Work task
State how many lines of the material below contain the word "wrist". Add nothing else.

Dataset extract

────

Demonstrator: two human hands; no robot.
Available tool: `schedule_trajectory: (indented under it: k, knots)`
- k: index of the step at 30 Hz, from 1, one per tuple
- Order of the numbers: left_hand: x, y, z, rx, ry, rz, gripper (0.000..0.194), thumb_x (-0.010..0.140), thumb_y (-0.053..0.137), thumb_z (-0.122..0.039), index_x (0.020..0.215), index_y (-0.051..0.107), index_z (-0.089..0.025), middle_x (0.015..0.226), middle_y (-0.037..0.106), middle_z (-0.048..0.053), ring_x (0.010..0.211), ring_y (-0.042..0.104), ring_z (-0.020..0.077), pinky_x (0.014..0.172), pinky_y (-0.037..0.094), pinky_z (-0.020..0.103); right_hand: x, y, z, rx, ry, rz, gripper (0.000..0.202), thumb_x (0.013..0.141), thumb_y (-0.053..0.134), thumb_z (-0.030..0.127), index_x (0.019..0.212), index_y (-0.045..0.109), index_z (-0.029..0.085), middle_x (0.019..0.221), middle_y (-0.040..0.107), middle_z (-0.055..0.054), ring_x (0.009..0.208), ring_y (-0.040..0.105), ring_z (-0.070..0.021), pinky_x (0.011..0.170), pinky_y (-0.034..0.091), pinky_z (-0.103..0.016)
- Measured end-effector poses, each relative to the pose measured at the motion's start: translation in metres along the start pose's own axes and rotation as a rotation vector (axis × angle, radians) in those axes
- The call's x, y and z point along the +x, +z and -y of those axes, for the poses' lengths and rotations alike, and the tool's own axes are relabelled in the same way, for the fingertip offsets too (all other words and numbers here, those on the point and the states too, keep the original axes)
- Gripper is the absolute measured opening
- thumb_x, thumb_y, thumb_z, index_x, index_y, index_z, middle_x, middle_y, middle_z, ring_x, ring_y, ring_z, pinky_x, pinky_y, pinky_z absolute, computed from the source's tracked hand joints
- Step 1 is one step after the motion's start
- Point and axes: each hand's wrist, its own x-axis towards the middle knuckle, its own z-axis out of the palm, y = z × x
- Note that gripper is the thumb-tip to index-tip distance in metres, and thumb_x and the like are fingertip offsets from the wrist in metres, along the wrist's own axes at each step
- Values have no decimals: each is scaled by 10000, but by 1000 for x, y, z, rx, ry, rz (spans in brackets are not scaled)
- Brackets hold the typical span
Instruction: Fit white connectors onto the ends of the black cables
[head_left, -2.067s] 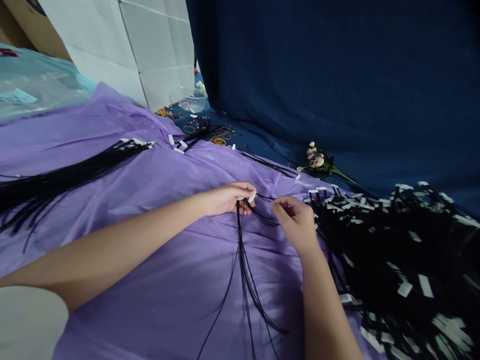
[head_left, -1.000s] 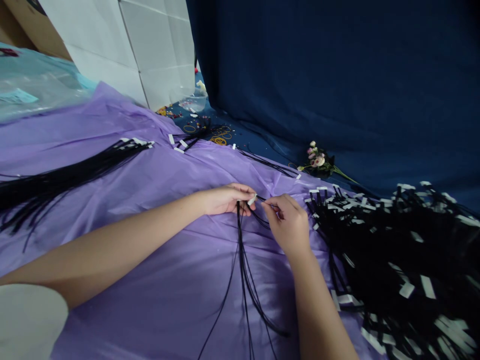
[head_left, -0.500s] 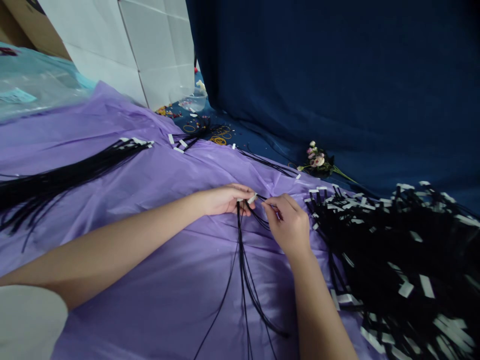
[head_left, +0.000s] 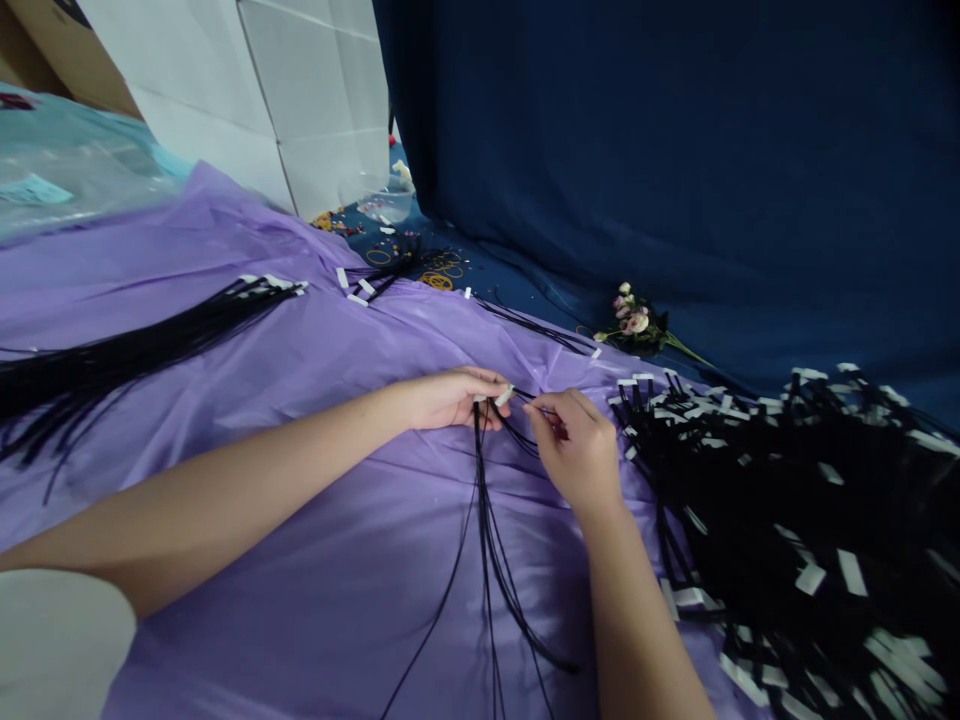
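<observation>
My left hand (head_left: pixel 450 399) is closed on the white-tabbed ends of several thin black cords (head_left: pixel 486 510), which hang down over the purple cloth. A small white tab (head_left: pixel 505 396) shows at its fingertips. Just to the right, my right hand (head_left: pixel 581 445) pinches a black cord that runs across from the left fingertips. Some cords curve between the two hands. How many strands each hand grips is too fine to tell.
Purple cloth (head_left: pixel 300 540) covers the surface. A large heap of black cords with white tabs (head_left: pixel 810 500) lies right, a straight bundle (head_left: pixel 165 335) left. Beyond are rubber bands (head_left: pixel 436 282), artificial flowers (head_left: pixel 634 318), white panels (head_left: pixel 315 90) and a dark blue curtain (head_left: pixel 660 130).
Hardly anything differs. Both hands keep their places and grips, and the hanging cords have swayed very slightly.
</observation>
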Motion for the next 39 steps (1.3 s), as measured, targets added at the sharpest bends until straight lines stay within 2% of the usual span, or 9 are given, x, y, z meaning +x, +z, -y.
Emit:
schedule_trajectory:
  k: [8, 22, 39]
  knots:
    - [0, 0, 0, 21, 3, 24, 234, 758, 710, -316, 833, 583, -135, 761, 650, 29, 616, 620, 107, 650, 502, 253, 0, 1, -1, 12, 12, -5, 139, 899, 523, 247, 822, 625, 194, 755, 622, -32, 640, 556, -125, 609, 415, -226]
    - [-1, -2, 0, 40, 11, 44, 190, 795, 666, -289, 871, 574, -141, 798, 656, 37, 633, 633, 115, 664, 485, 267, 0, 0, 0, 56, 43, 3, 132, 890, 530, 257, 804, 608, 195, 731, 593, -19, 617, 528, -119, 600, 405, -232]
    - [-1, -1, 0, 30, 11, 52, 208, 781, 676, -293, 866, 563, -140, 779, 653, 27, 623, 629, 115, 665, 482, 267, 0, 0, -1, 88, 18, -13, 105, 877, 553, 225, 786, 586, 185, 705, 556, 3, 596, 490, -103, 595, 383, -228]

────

Expected answer
2